Aménagement raisonnable : Quoi ?

Définis par le décret de 2017, l’aide à la mise en place et l’application d’aménagements raisonnables sont le cheval de bataille de notre Pôle.

Qu’est-ce qu’un aménagement raisonnable ?

Dans le strict cadre de la loi, pour un enseignant, il s’agit d’une obligation légale imposée par décret.

En effet, nous lisons à l’article 2 du décret Aménagements raisonnables :

Conformément à l’article 3, 9° du décret du 12 décembre 2008 relatif à la lutte contre certaines formes de discrimination, mesures appropriées, prises en fonction des besoins dans une situation concrète, afin de permettre à une personne présentant des besoins spécifiques d’accéder, de participer et de progresser dans son parcours scolaire, sauf si ces mesures imposent à l’égard de l’établissement qui doit les adopter une charge disproportionnée.

De manière plus parlante, selon Perrine Bigot1, orthopédagogue, un aménagement raisonnable est :

  • Au quotidien, une mesure concrète permettant de réduire, autant que possible, les effets négatifs d’un environnement sur la participation d’une personne à la vie en société.

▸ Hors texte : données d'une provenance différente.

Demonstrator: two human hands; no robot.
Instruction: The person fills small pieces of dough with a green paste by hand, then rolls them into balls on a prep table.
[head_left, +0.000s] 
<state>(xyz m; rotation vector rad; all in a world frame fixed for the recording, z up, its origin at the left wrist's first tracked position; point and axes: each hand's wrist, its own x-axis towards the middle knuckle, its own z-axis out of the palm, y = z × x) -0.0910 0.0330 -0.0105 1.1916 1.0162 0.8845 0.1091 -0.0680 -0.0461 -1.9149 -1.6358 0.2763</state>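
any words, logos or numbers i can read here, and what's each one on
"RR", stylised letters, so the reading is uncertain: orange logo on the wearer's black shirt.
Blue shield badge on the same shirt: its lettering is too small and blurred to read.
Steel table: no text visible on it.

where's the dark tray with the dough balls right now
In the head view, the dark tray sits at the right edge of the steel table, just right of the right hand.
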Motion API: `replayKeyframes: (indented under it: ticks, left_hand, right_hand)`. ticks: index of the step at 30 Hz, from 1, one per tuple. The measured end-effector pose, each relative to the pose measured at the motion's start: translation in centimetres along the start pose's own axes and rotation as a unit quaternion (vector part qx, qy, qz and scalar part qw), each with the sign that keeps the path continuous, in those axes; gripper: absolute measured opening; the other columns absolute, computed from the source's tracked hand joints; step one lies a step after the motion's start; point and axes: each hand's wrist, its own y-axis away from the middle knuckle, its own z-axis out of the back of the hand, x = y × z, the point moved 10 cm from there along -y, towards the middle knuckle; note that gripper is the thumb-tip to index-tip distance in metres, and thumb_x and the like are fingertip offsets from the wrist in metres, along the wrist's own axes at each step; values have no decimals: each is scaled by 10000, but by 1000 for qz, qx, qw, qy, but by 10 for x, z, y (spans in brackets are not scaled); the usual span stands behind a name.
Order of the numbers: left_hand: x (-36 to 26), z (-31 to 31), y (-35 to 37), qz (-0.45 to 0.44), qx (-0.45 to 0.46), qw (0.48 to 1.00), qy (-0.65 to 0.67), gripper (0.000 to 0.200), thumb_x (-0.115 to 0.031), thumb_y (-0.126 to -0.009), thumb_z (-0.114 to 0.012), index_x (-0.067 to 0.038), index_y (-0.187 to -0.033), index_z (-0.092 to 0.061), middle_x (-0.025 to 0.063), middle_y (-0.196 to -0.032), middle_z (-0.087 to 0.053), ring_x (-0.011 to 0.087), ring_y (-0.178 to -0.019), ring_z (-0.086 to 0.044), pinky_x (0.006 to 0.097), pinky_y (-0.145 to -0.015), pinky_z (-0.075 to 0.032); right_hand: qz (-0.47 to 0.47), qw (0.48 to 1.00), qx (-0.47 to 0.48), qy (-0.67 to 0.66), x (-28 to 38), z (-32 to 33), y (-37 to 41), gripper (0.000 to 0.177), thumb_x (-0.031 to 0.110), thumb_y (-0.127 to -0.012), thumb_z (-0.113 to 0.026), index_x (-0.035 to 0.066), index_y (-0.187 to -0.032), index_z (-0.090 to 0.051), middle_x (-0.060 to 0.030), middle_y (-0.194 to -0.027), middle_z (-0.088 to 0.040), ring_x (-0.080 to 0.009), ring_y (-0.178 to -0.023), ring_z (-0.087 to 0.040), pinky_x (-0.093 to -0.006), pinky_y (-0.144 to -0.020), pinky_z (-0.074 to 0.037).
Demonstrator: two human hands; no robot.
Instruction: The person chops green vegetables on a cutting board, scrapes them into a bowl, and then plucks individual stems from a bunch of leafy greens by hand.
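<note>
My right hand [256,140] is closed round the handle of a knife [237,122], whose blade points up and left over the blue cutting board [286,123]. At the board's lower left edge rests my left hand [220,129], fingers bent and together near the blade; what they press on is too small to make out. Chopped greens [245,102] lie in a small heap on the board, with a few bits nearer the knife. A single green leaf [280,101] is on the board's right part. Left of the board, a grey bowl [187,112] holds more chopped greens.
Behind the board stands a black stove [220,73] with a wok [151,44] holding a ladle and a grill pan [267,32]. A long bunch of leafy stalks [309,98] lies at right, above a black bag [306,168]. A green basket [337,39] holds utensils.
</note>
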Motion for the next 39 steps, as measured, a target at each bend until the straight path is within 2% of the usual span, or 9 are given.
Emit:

Mettre en place cet aménagement raisonnable pour une personne en situation de handicap est une obligation.

  • Sur le plan scolaire, cet aménagement est décidé en fonction des besoins de l’élève afin qu’il puisse accéder, participer et progresser sur un pied d’égalité avec les enfants ne présentant pas de troubles d’apprentissage. Il ne s’agit donc pas d’avantager les enfants en situation de troubles, mais de compenser les désavantages liés au trouble et à un environnement inadapté.

La bande dessinée Dysvisuel, dans nos ressources, illustre parfaitement le concept d’aménagement raisonnable.

Quels sont les types d’aménagements raisonnables ?

Il en existe quatre types que nous avons symbolisés par l’acronyme POMA : Pédagogique, Organisationnel, Matériel et Affectif :

 
Pédagogique Mise en place d’une méthode particulièrement adaptée au trouble de l’enfant, comme Borel-Maisonny, Alphas, Apili, orthographe illustrée…
 
Organisationnel Routine de travail, check-list…
 
Matériel Abaques adaptés, tablette, latte crocodile, chuchoteur…
 
Affectif * Possibilité d’accéder à un lieu refuge (TSA), carte-joker privilège…
 

* Le quatrième type d’aménagement raisonnable n’est pas prévu par les textes de loi, mais nous parait fondamental.

 

Critères et raisonnabilité

Les aménagements raisonnables sont définis par des critères et leurs caractères de raisonnabilité*.

 

CRITÈRES

 
Répondre aux besoins de l’élève Une tablette répond au besoin d’un dyslexique/dyspraxique, pas forcément d’un TDA.
 
Permettre à l’élève de participer aux mêmes activités que les autres L’utilisation d’une application de géométrie permet au dyspraxique de construire les figures en utilisant strictement la même méthodologie que la classe.
 
Permettre le travail en classe Pas de sortie obligatoire de l’enfant de la classe, comme devoir systématiquement aller au local informatique.
 
Permettre les déplacements éventuels de manière autonome Déménager une classe au rez-de-chaussée pour faciliter son accès, changer la disposition des bancs pour permettre le passage d’une chaise roulante.
 
Assurer la sécurité de l’élève Affectivement: rassurer un enfant anxieux pendant les évaluations, installer un coin cocoon personnalisé pour un élève anxieux ou autiste, accepter les rituels pour un élève autiste.
Physiquement : signalisation visuelle (malentendants) ou sonore (malvoyants).
 
Respecter la dignité de l’élève Un A.R. ne peut avoir aucun côté discriminant.
 

 

RAISONNABILITÉ

 
Le coût Un A.R. doit entrer dans le budget de la classe, de l’école.
 
L’impact sur l’organisation Un A.R. doit s’inscrire dans un mode de fonctionnement normal d’une classe.
 
L’impact de l’aménagement sur les autres élèves Un A.R. ne peut perturber les apprentissages du reste de la classe.
 
La fréquence et la durée Un A.R. est mis en place selon une fréquence/durée jugée pertinente en fonction du trouble.                                    
 
L’absence ou non d’alternatives Une alternative pertinente plus aisée à mettre en place est préférable à un A.R. proposé.

   

 

Dans notre pratique, nous remarquons que de nombreuses stratégies d’apprentissages qui permettent d’alléger les besoins spécifiques de certains jeunes sont bénéfiques à d’autres élèves. Cela peut donc potentiellement aider tous les élèves, qu’ils aient un diagnostic ou pas (= pédagogie universelle).


* Source : Décret Aménagements raisonnables de 2017, article 2.